WHAT THIS TASK INVOLVES:
Your reply should be the entries, output word for word, with each picture omitted.

(Records from a dataset)
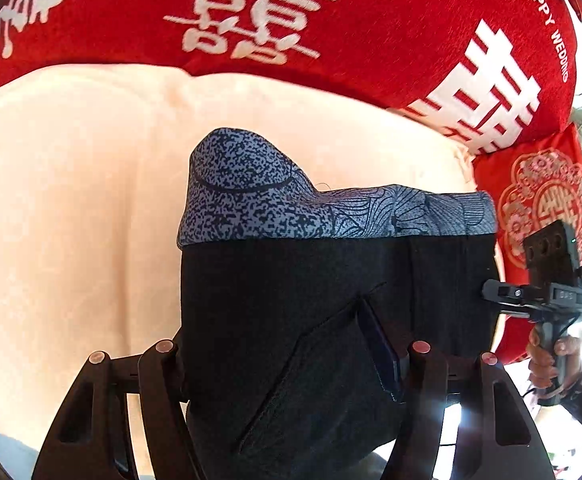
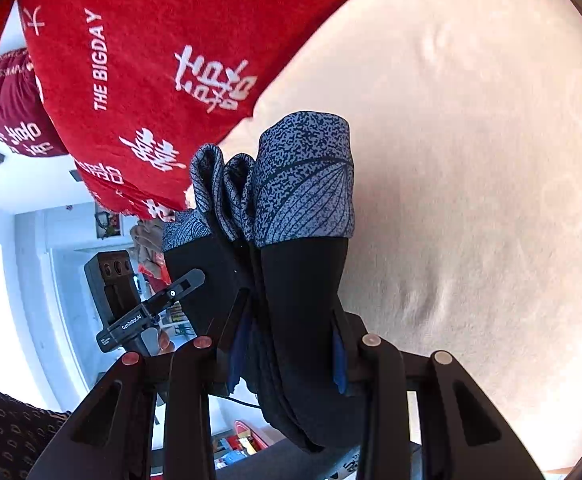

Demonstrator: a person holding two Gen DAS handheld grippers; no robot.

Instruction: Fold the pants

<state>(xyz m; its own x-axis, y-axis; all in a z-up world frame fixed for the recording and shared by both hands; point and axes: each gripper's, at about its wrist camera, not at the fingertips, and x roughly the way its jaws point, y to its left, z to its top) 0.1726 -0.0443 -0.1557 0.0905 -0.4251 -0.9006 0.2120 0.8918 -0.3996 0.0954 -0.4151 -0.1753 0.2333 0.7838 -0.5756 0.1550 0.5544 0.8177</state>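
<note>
Pants [image 1: 291, 312] hang bunched between both hand-held grippers, lifted above the peach bed cover [image 1: 71, 200], not lying flat on it. Left hand-held gripper [image 1: 291, 360] has the black fabric filling the gap between its part-open fingers, clamped on a thick wad of cloth; patterned grey-blue band sits at 12 o'clock from the grip. Right hand-held gripper [image 2: 287, 352] is likewise closed onto a stack of layers, narrower gap, with several folds of the patterned band bunched at 12 o'clock. In the left wrist view the right gripper shows at 3 o'clock, nipping the far edge of the pants, a hand [image 1: 551, 356] around its handle. Progress, my read: the garment looks already doubled at least once, since multiple layers show in the right grip; still to do is laying it down and squaring the fold. Red blanket [image 1: 331, 20] with white lettering lies at 12 o'clock, red cushion [image 1: 547, 200] at 3 o'clock. Hidden: the legs' lower ends, cut off under the gripper frames; exact layer count and fold neatness unreadable; pad contact points buried in black cloth.
</note>
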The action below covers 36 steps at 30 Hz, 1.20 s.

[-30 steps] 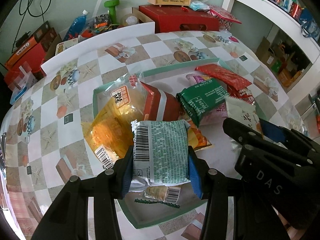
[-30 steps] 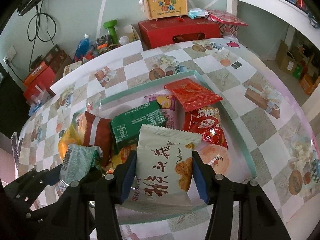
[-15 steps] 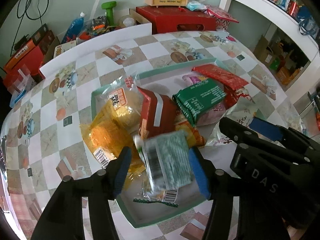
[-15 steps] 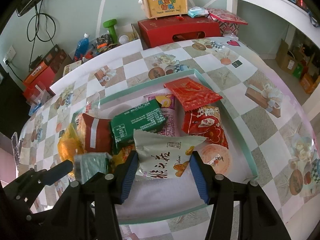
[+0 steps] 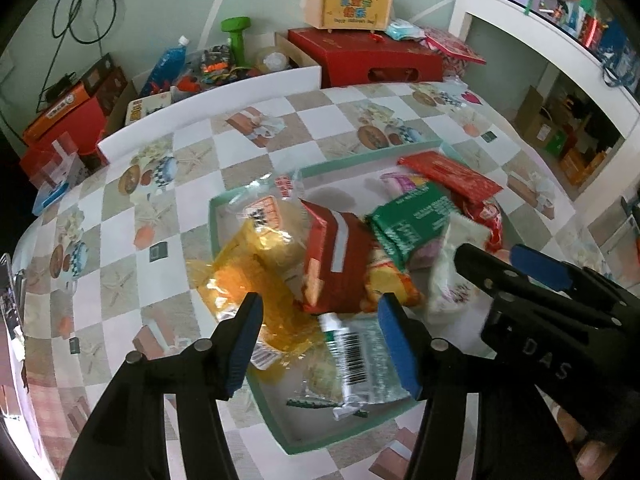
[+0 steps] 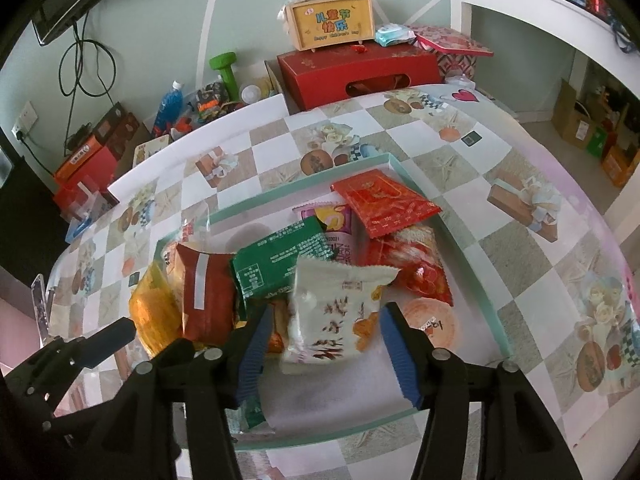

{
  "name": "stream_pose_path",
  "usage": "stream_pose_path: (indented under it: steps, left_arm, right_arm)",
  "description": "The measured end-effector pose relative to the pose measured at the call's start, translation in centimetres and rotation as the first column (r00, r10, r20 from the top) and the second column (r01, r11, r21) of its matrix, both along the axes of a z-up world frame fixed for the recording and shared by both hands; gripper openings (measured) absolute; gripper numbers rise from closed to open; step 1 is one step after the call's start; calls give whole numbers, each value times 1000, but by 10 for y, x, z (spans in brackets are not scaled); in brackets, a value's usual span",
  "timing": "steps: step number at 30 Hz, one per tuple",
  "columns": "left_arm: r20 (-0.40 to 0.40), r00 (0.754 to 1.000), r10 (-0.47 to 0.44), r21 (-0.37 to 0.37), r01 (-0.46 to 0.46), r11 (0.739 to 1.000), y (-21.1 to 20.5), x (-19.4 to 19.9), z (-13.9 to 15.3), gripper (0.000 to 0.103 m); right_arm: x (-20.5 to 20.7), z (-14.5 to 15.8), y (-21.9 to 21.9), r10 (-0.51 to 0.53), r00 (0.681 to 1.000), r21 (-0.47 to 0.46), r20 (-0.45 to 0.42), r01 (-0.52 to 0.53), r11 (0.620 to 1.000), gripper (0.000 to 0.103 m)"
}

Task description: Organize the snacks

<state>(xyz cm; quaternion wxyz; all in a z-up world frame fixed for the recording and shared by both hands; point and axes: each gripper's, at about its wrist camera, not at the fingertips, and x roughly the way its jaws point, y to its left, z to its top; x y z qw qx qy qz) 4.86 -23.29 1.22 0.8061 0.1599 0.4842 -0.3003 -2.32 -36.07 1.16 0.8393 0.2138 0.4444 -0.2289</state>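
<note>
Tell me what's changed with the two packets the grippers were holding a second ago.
Both were let go. The left gripper has just been opening, and its pale green packet dropped into the tray. The right gripper has just been opening too, and its white packet fell flat among the snacks, between the pads but apart from them. The other packets and the tray stayed put.

The yellow wooden box (image 6: 331,23) with a handle, standing on the red carton (image 6: 360,70) behind the table, carries large colourful Chinese characters — 儿童节快乐 — with a small line under them reading "Happy Children's Day". The letters "DAS" are moulded on the black body of the right gripper (image 5: 546,360) seen from the left wrist. The silver-green snack packet (image 5: 362,354) shows a barcode; its digits are too blurred to read.
</note>
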Motion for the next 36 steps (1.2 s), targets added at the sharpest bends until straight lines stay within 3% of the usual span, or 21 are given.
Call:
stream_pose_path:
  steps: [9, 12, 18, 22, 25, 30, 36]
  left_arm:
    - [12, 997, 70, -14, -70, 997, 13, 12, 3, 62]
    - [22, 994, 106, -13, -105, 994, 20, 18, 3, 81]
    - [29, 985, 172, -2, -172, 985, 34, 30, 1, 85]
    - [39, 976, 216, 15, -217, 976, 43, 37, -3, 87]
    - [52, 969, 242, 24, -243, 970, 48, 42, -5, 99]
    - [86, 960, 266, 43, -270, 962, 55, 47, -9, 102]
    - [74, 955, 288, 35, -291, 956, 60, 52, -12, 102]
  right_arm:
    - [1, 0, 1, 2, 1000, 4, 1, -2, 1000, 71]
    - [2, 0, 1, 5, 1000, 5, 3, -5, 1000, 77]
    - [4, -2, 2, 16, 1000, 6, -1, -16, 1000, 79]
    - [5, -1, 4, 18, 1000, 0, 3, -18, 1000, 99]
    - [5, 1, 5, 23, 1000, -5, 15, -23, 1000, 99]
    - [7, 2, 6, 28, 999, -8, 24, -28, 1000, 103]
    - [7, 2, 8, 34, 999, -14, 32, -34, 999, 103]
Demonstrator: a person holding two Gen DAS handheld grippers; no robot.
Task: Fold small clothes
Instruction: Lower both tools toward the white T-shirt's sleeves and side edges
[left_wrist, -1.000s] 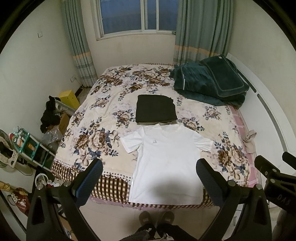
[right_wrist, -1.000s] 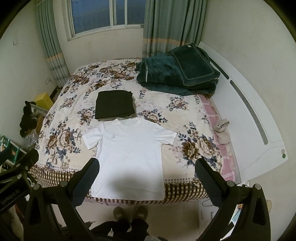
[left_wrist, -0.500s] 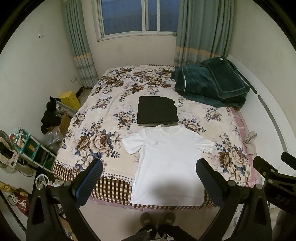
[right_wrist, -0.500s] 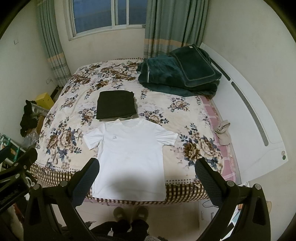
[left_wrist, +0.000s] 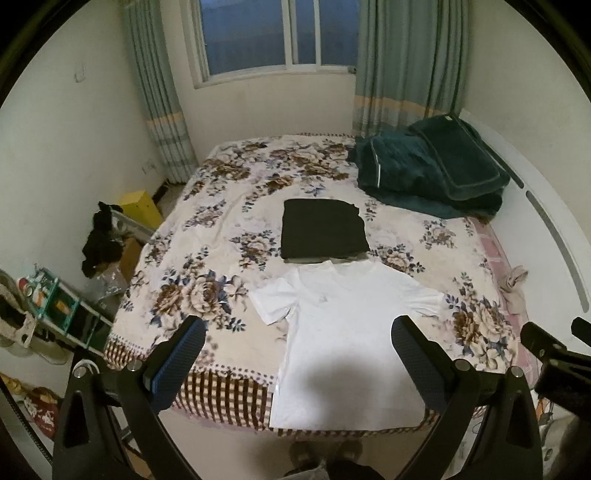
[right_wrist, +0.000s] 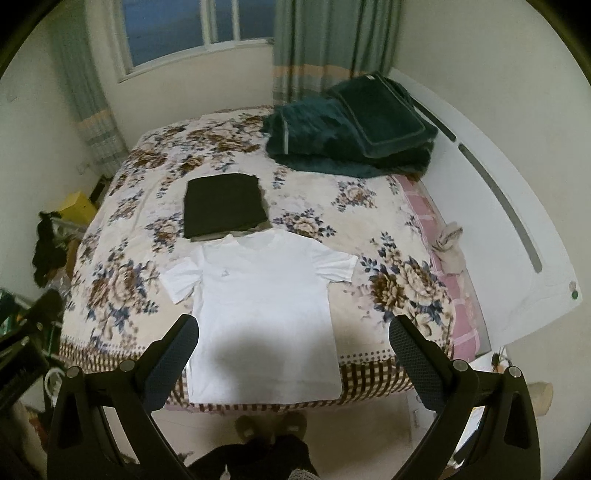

EXERCISE SOLUTION:
Demonstrator: a person holding two Gen DAS handheld grippers; no robot.

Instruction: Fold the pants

<state>(xyz m; its own x-axis, y-axis; all in a z-up world frame fixed for the recording and shared by both hands; point and axes: each gripper's, at about its wrist camera, not at the fingertips, and x roughly the way its jaws point, y to its left, z to its top) 0.1726 -0.0443 -0.1557 0.0905 -0.4251 -0.9006 0.2120 0.8918 -0.3996 0.0954 -0.4151 -0.1753 0.2333 0.7838 -0.5756 0.1550 0.5544 0.8177</state>
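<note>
Pants [image 1: 291, 312] hang bunched between both hand-held grippers, lifted above the peach bed cover [image 1: 71, 200], not lying flat on it. Left hand-held gripper [image 1: 291, 360] has the black fabric filling the gap between its part-open fingers, clamped on a thick wad of cloth; patterned grey-blue band sits at 12 o'clock from the grip. Right hand-held gripper [image 2: 287, 352] is likewise closed onto a stack of layers, narrower gap, with several folds of the patterned band bunched at 12 o'clock. In the left wrist view the right gripper shows at 3 o'clock, nipping the far edge of the pants, a hand [image 1: 551, 356] around its handle. Progress, my read: the garment looks already doubled at least once, since multiple layers show in the right grip; still to do is laying it down and squaring the fold. Red blanket [image 1: 331, 20] with white lettering lies at 12 o'clock, red cushion [image 1: 547, 200] at 3 o'clock. Hidden: the legs' lower ends, cut off under the gripper frames; exact layer count and fold neatness unreadable; pad contact points buried in black cloth.
</note>
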The action below covers 36 steps at 30 Hz, 1.20 s.

[-30 steps] 
[-30 steps] 
[-15 steps] 
[-15 steps] 
[+0 steps] 
[+0 steps] 

{
  "name": "stream_pose_path",
  "usage": "stream_pose_path: (indented under it: steps, left_arm, right_arm)",
  "description": "The measured end-effector pose relative to the pose measured at the call's start, translation in centimetres and rotation as the first column (r00, r10, r20 from the top) and the second column (r01, r11, r21) of its matrix, both along the axes of a z-up world frame fixed for the recording and shared by both hands; gripper openings (measured) absolute; gripper numbers rise from closed to open; step 1 is one step after the call's start; calls give whole numbers, each value times 1000, but by 10 for y, x, z (spans in brackets are not scaled); in brackets, a value's usual span",
  "timing": "steps: step number at 30 Hz, one per tuple",
  "columns": "left_arm: r20 (-0.40 to 0.40), r00 (0.754 to 1.000), r10 (-0.47 to 0.44), r21 (-0.37 to 0.37), r01 (-0.46 to 0.46), r11 (0.739 to 1.000), y (-21.1 to 20.5), x (-19.4 to 19.9), z (-13.9 to 15.3), gripper (0.000 to 0.103 m); right_arm: x (-20.5 to 20.7), z (-14.5 to 15.8), y (-21.9 to 21.9), r10 (-0.51 to 0.53), r00 (0.681 to 1.000), r21 (-0.47 to 0.46), r20 (-0.45 to 0.42), r01 (-0.52 to 0.53), r11 (0.620 to 1.000), gripper (0.000 to 0.103 m)"
}

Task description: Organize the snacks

<state>(xyz cm; quaternion wxyz; all in a z-up world frame fixed for the recording and shared by both hands; point and axes: each gripper's, at about its wrist camera, not at the fingertips, and x roughly the way its jaws point, y to its left, z to its top; x y z qw qx qy qz) 4.86 -23.29 1.22 0.8061 0.1599 0.4842 -0.3003 -2.32 -36.07 1.16 0.8393 0.2138 0.4444 -0.2289</state>
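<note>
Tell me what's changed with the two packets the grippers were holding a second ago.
Both were let go. The left gripper has just been opening, and its pale green packet dropped into the tray. The right gripper has just been opening too, and its white packet fell flat among the snacks, between the pads but apart from them. The other packets and the tray stayed put.

The yellow wooden box (image 6: 331,23) with a handle, standing on the red carton (image 6: 360,70) behind the table, carries large colourful Chinese characters — 儿童节快乐 — with a small line under them reading "Happy Children's Day". The letters "DAS" are moulded on the black body of the right gripper (image 5: 546,360) seen from the left wrist. The silver-green snack packet (image 5: 362,354) shows a barcode; its digits are too blurred to read.
</note>
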Motion for the next 36 steps (1.2 s), targets added at the sharpest bends until straight lines stay within 3% of the usual span, or 21 are given.
Call:
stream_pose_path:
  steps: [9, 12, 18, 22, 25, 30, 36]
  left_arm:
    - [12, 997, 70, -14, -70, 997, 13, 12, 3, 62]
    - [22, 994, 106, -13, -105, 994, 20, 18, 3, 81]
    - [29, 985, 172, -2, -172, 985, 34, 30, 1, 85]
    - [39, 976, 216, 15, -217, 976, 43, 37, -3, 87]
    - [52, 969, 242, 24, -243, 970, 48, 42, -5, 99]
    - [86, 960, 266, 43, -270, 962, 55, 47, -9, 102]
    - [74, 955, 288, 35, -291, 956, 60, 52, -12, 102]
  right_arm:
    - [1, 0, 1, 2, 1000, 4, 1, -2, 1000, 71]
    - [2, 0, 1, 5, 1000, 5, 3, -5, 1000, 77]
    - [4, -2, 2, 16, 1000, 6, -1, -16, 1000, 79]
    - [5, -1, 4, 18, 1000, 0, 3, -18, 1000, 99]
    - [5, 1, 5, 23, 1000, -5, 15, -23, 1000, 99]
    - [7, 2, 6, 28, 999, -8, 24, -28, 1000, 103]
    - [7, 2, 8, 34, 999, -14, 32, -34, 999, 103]
Demonstrator: a person holding two Gen DAS handheld grippers; no robot.
Task: Fold small clothes
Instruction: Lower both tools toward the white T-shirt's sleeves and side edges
[left_wrist, -1.000s] 
[right_wrist, -1.000s] 
[left_wrist, -0.500s] 
[right_wrist, -0.500s] 
[left_wrist, +0.000s] 
[right_wrist, +0.000s] 

This output contains the complete answer.